A computer model suggests that screening for hepatitis C virus (HCV) in U.S. prisons and treating infected persons is highly cost-effective and would reduce ongoing HCV transmission, the incidence of advanced liver diseases, and liver-related deaths both inside prison and in the general community. A prison-based screening and treatment program could reduce overall health costs as much as $760 million over a 30-year period and most of those savings would take place in the general community. The study is published in Annals of Internal Medicine.

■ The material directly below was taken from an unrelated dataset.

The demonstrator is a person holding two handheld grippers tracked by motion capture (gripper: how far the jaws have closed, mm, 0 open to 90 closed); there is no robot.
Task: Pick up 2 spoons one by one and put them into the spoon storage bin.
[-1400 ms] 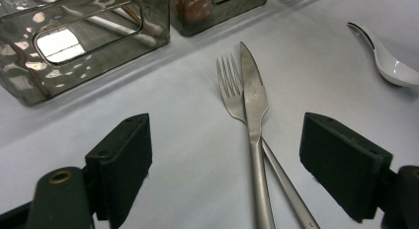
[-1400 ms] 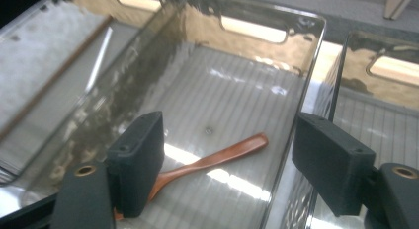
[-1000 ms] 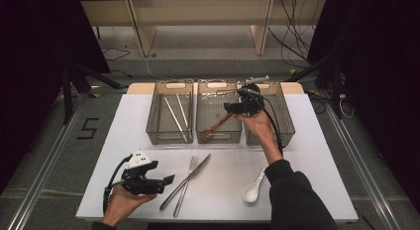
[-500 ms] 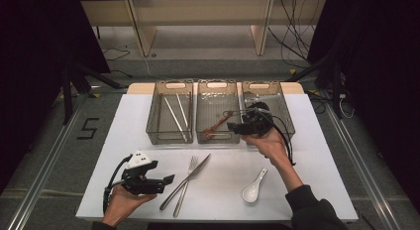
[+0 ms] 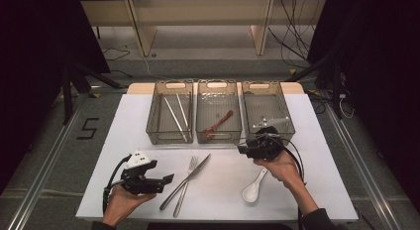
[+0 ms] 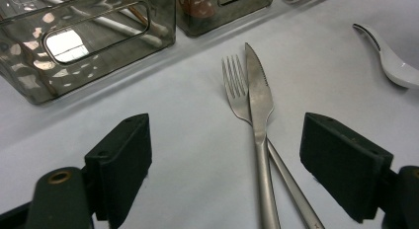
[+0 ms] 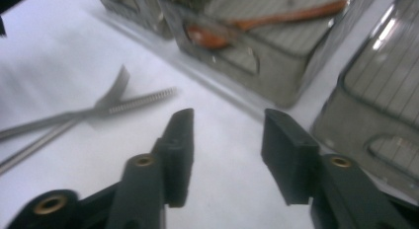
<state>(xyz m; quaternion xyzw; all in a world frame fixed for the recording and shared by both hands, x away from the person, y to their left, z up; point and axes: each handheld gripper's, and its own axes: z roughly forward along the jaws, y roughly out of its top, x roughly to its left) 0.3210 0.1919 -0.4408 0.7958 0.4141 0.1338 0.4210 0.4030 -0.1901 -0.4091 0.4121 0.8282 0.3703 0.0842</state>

In the United States, the prevalence of HCV in the noninstitutionalized population is approximately 1.0 percent. The corresponding prevalence in U.S. prisons is 17.3 percent. Liver disease is a frequent cause of death among inmates and in the general society and HCV is the leading cause of liver cancer and the most common indication for liver transplantation. Recent studies have shown that treating HCV in prisons with newer, more effective (and more expensive) agents is feasible and cost-effective. However, cases of HCV must be identified if they are to be treated.
Researchers developed a computer model to project long-term benefits and costs of different HCV screening and treatment scenarios in U.S. prisons. They found that implementing a universal opt-out screening program of inmates would reduce the burden of HCV society-wide because a larger proportion of prisoners released to the community would have been cured of the disease.
Based on these findings, the researchers suggest that greater government resources be allocated to prison health care as an investment in society.